W nocy z poniedziałku na wtorek w budynku socjalnym przy ul. Armii Krajowej wybuchł pożar. Cały czas trwa szacowanie strat. Kraśniccy policjanci prowadzą postępowanie pod kątem nieumyślnego zaprószenia ognia.
W 53 lokalach mieszka w sumie 135 osób, 80 z nich ewakuowano, 10 zostało poszkodowanych. Były wśród nich małe dzieci.
– Przed przyjazdem karetek pogotowia podawaliśmy im tlen. Ostatecznie w szpitalu pozostało pięć osób dorosłych – mówi starszy kapitan Piotr Michałek z Komendy Powiatowej PSP w Kraśniku.
– Osoby te zostały opatrzone na oddziale ratunkowym. Wśród nich była kobieta w ciąży, ale nie zgodziła się na hospitalizację i wróciła do domu – informuje Marek Kos, dyrektor SPZOZ w Kraśniku.
Prawdopodobną przyczyną nocnego pożaru było zaprószenie ognia.
– Szczegółowe okoliczności ustali biegły.
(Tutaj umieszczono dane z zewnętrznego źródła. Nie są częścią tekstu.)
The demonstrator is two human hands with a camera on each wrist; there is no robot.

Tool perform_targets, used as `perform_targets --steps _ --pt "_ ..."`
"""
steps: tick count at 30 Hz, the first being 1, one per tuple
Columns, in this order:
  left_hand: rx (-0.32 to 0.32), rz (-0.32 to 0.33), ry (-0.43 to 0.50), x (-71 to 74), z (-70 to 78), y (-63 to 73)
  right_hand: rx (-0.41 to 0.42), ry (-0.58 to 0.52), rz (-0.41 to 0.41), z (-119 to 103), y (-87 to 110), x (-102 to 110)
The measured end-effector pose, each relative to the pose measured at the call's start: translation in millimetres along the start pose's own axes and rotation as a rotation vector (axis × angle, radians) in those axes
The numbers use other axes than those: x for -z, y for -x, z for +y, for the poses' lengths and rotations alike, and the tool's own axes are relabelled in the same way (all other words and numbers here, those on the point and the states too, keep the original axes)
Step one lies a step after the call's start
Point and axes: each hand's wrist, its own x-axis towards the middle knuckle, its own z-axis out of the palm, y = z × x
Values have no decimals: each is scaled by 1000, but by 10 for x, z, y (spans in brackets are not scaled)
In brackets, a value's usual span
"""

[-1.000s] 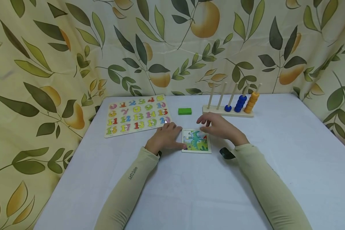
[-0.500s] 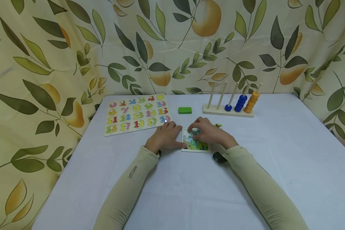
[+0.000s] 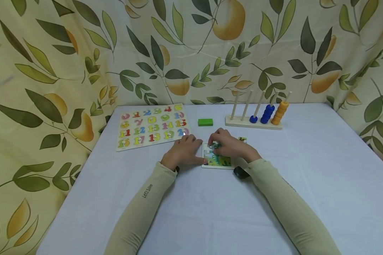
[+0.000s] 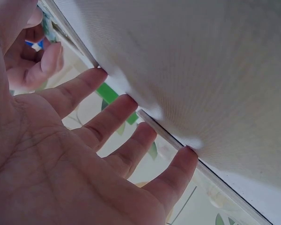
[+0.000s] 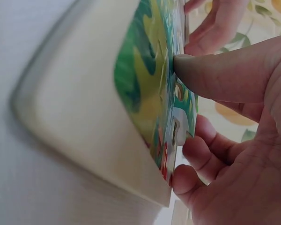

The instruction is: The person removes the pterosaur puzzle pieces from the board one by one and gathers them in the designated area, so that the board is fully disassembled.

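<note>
A small dinosaur jigsaw puzzle (image 3: 221, 161) lies in its pale frame on the white table. My left hand (image 3: 184, 151) rests at its left side, thumb on the lower left corner and fingers stretched out past the frame. Over the puzzle's upper part, my right hand (image 3: 229, 144) pinches a puzzle piece (image 5: 186, 108); in the right wrist view this piece is tilted up from the picture. Most of the puzzle's upper right is hidden by that hand. Another puzzle piece (image 3: 242, 139) lies just behind the right hand.
Left of the hands lies a number board (image 3: 151, 126); its lower right corner is near my left fingertips. A green block (image 3: 205, 122) sits behind the puzzle. A bead counting stand (image 3: 253, 123) with upright pegs stands at the back right. Behind the table hangs a leaf-patterned curtain (image 3: 191, 53).
My right hand has moved left from the puzzle's upper right edge onto its upper part and now pinches a piece. The loose piece behind it has come into view. My left hand stays put.
</note>
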Motion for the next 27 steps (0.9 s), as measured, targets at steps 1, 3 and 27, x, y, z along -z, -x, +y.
perform_targets --steps 1,3,27 --pt "0 3 -5 -2 -1 -1 4 0 1 3 -1 3" --pt "-1 9 -6 -3 -2 -2 17 -2 1 10 -2 11" --pt "9 8 1 -29 -23 -16 -78 -126 64 122 96 215"
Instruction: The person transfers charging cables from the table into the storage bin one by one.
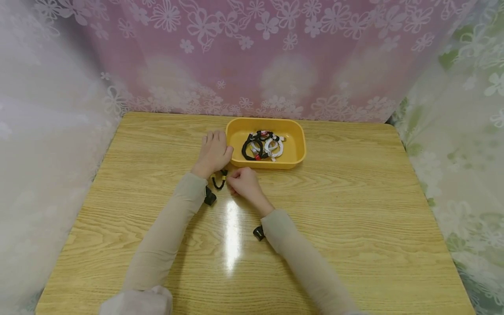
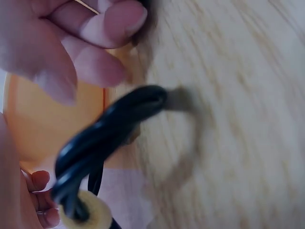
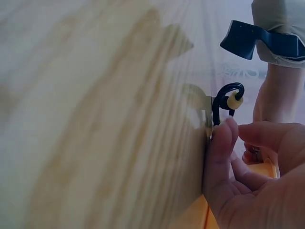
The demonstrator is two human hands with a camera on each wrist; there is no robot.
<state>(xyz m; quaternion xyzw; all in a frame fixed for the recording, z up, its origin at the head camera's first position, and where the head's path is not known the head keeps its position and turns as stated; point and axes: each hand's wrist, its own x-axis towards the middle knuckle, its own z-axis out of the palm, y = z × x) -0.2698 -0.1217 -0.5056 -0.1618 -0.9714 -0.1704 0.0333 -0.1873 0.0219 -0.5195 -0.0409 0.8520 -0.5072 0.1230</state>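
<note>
My left hand is at the yellow tray, with the thumb over its left rim and the fingers bent down outside. My right hand is just in front of the tray. Its thumb and fingertips pinch a coiled black cable with a yellow tie, though the exact contact is partly hidden. The cable's loop stands out from the fingertips, close to the table and beneath my left wrist. Inside the tray, a black coiled cable lies against white coiled cables, with red bits among them.
The wooden table reaches back to a pink flowered curtain. Pale curtains hang on both sides. Each wrist carries a black camera, as on the left wrist camera and the right wrist camera.
</note>
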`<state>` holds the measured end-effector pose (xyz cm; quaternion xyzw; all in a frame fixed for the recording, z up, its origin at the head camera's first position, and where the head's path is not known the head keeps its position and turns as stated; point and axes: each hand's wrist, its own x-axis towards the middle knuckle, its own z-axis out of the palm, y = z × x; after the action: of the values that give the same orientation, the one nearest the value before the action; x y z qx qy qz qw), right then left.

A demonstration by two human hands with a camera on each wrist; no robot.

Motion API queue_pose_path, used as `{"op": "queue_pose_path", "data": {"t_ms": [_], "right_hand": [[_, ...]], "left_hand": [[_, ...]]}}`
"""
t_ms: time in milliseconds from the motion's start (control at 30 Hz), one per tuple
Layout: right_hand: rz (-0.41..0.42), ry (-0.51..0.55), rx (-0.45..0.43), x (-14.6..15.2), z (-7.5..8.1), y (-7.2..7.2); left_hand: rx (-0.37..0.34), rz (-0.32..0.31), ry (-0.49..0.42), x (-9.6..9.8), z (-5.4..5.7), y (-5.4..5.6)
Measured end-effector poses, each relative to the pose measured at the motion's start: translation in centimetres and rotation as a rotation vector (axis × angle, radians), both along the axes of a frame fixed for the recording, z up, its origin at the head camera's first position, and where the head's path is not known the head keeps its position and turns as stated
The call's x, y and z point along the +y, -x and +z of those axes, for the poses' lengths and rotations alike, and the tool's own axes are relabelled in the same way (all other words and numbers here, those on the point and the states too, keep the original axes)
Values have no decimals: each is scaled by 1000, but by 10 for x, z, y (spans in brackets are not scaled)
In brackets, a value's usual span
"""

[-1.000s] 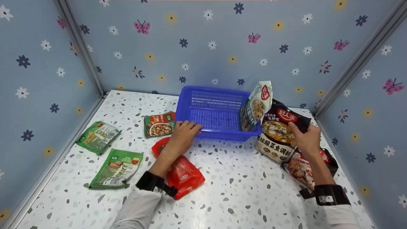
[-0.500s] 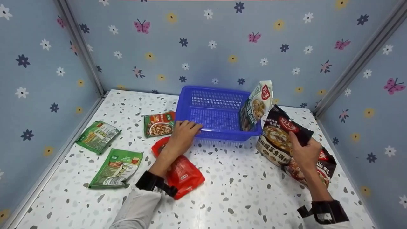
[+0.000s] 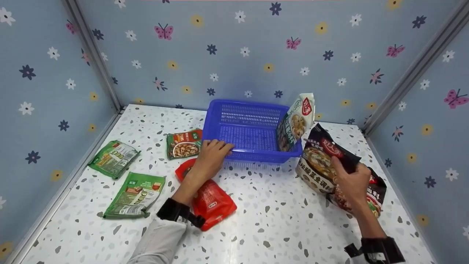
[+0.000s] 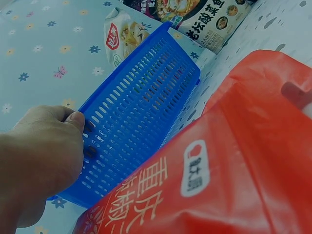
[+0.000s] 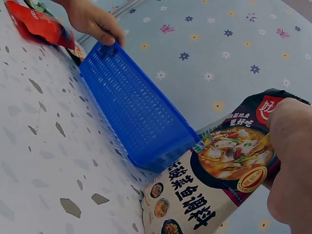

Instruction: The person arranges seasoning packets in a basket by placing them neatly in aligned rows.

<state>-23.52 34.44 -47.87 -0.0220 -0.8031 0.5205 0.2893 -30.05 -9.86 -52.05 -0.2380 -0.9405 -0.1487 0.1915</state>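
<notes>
My left hand (image 3: 213,156) grips the near left rim of a blue plastic basket (image 3: 253,156), thumb on the outside in the left wrist view. In my right hand (image 3: 353,179) is the top edge of a black and beige seasoning packet (image 3: 317,165), pinched between thumb and fingers. That packet, printed with a bowl of fish, leans upright just right of the basket and overlaps its corner in the right wrist view (image 5: 224,165). Inside the basket's right end stands a white and green packet (image 3: 296,123), its top sticking up above the rim.
Behind my right hand lies another dark packet (image 3: 377,189). A red pouch (image 3: 214,203) lies under my left forearm, with a red-green packet (image 3: 184,143) beside the basket. Two green packets (image 3: 135,194) are at the left. Patterned walls (image 3: 242,47) enclose the speckled table (image 3: 267,220).
My right hand has drawn the black and beige packet's top slightly down and tilted it, showing more of the dark packet behind. The left hand and the basket stay in place.
</notes>
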Motion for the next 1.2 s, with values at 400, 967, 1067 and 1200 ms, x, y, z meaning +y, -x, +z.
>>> {"op": "queue_pose_path", "data": {"t_ms": [400, 967, 1067, 1200], "right_hand": [[278, -116, -324, 32, 18, 6], [252, -323, -317, 32, 33, 4], [263, -309, -279, 29, 34, 1], [278, -291, -285, 26, 41, -4]], "left_hand": [[-12, 6, 2, 0, -1, -2], [8, 8, 23, 2, 2, -1], [1, 8, 20, 2, 1, -1], [-15, 10, 13, 1, 2, -1]]}}
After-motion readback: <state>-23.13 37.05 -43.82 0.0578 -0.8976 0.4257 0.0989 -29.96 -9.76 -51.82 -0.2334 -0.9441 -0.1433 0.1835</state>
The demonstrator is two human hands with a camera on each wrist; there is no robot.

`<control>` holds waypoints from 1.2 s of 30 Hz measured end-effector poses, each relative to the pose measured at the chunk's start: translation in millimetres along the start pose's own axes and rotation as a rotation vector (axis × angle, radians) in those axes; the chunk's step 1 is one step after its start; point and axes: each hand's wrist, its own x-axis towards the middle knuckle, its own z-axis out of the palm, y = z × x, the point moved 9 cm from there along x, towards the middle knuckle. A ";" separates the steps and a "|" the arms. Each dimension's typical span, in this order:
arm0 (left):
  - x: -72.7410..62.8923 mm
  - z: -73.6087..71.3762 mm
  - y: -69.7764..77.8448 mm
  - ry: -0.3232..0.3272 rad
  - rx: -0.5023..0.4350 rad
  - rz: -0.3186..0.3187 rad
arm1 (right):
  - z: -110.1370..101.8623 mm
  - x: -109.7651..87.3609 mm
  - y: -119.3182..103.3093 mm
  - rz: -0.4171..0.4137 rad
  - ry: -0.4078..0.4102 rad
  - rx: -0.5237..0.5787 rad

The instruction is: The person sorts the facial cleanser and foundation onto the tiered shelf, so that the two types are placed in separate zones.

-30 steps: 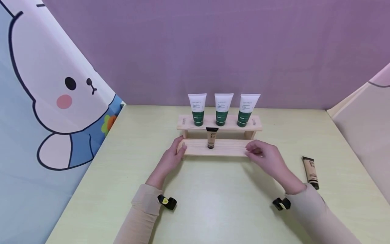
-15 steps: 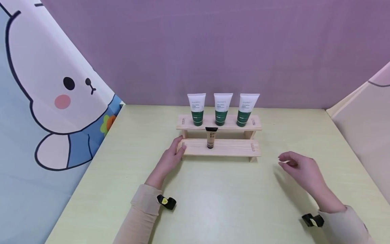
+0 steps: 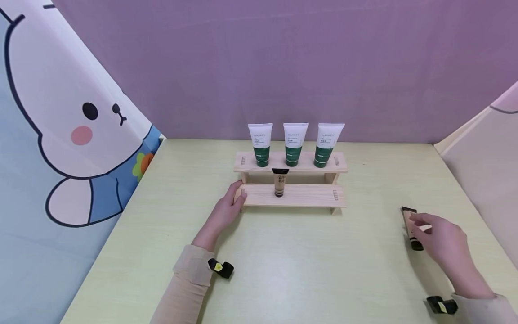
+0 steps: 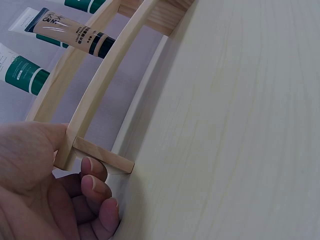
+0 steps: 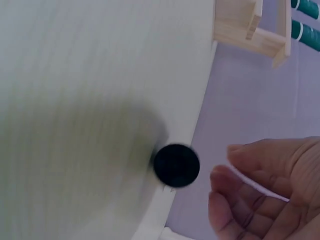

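Observation:
A two-tier wooden display stand (image 3: 299, 196) is on the table. My left hand (image 3: 226, 211) grips the left end of its lower tier; in the left wrist view the fingers (image 4: 95, 187) curl below the board. One beige tube (image 3: 279, 183) with dark ends stands upright on that tier. Three white-and-green tubes (image 3: 293, 144) stand along the upper tier. Over on the right, my right hand (image 3: 443, 238) is at a second beige tube (image 3: 408, 220) lying on the table. In the right wrist view, its black cap (image 5: 176, 165) shows apart from my loosely bent fingers.
The pale table (image 3: 283, 270) runs back to a purple cloth backdrop (image 3: 299, 67). A cartoon-printed cloth (image 3: 81, 171) borders the left side, and a pale cloth (image 3: 485, 171) the right. Black bands (image 3: 221, 268) are at both wrists.
My right hand has left the right end of the stand's lower tier and moved right to the lying beige tube. My left hand has stayed on the stand.

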 end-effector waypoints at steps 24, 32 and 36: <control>-0.6 -0.2 0.1 -0.005 -0.013 0.000 | 26.1 6.3 23.4 0.114 -0.321 -0.056; -1.3 -0.3 -0.6 -0.005 -0.007 -0.006 | 28.5 5.2 18.9 0.096 -0.302 -0.024; -0.9 0.2 -1.1 -0.008 -0.007 -0.008 | 26.8 5.6 12.8 0.085 -0.276 0.000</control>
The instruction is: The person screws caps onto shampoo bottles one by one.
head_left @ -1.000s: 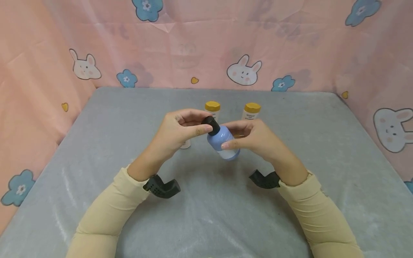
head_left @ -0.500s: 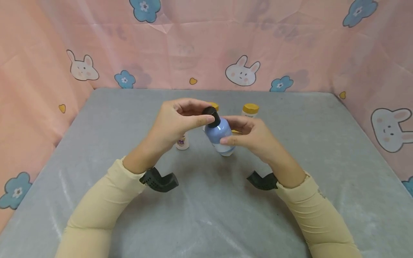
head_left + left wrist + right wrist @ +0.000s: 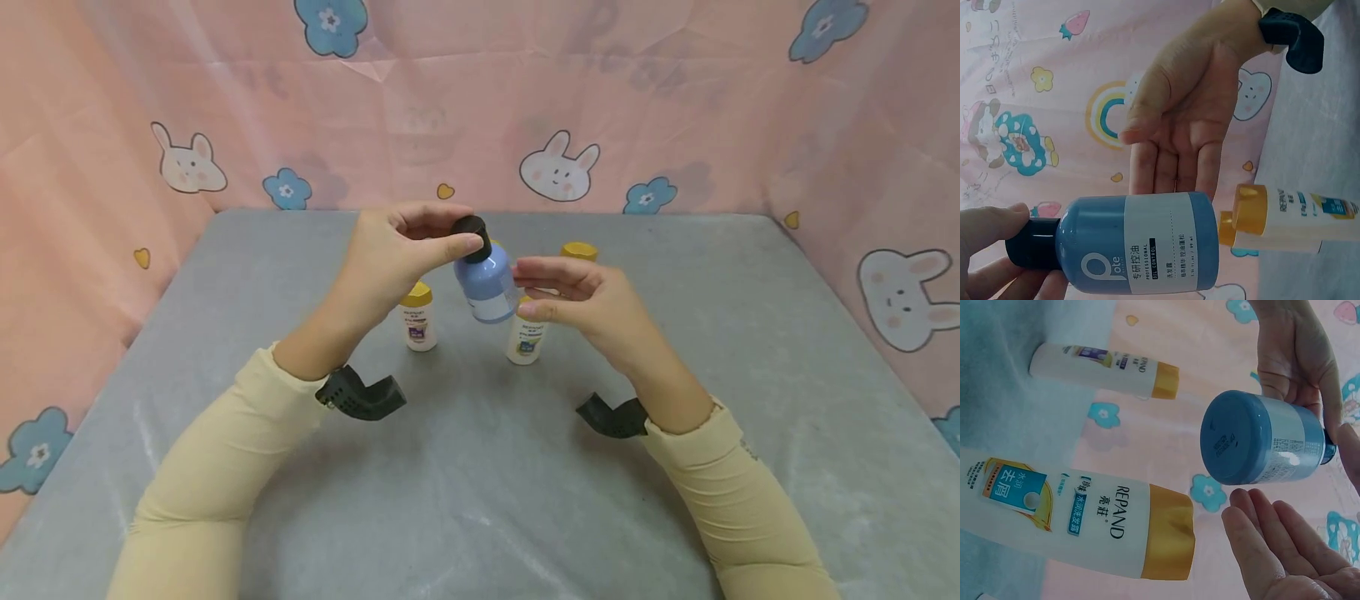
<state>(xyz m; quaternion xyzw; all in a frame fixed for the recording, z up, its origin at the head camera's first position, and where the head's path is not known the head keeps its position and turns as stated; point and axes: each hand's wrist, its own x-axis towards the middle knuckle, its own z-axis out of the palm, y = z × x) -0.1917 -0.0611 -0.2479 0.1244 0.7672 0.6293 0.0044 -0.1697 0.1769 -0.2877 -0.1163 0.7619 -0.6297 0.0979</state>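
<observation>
A blue shampoo bottle [image 3: 486, 287] with a white label hangs above the table, its base tipped slightly toward the right. My left hand [image 3: 390, 258] pinches its black cap [image 3: 471, 237] between thumb and fingers. To the right of the bottle, my right hand [image 3: 600, 304] has its fingers extended and the thumb apart, holding nothing. In the right wrist view the bottle's base [image 3: 1232, 440] faces the camera, with a gap to the right fingertips [image 3: 1239, 515]. A white shampoo bottle [image 3: 525, 340] with a gold cap stands just under the right thumb.
Another white bottle [image 3: 417, 321] with a gold cap stands below the left hand. Farther back, a gold cap [image 3: 579, 250] shows above the right hand, its bottle mostly hidden. A grey cloth covers the table [image 3: 480, 483], and a pink printed curtain [image 3: 420, 100] hangs behind it.
The right hand has let go of the blue shampoo bottle. My left hand has raised the bottle and carried it left and away from me, turning it more upright.
</observation>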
Z kolei policja wyjaśni, czy ogień został zaprószony umyślnie – dodaje Michałek.
Pożar wybuchł około godz. 2 w nocy na korytarzu 2. piętra. Paliła się wystawiona na hol wersalka.
– Po dzisiejszych oględzinach prowadzimy postępowanie pod kątem nieumyślnego zaprószenia ognia – mówi st. asp. Janusz Majewski, oficer prasowy Komendy Powiatowej Policji w Kraśniku. – Będą przesłuchiwani świadkowie i mieszkańcy tego budynku – dodaje.
Lokatorzy wrócili już do swoich mieszkań. – Nie ma potrzeby organizowania lokali zastępczych. Będziemy musieli przeprowadzić jednak remont korytarza – mówi Emilia Łukasik z Urzędu Miasta w Kraśniku.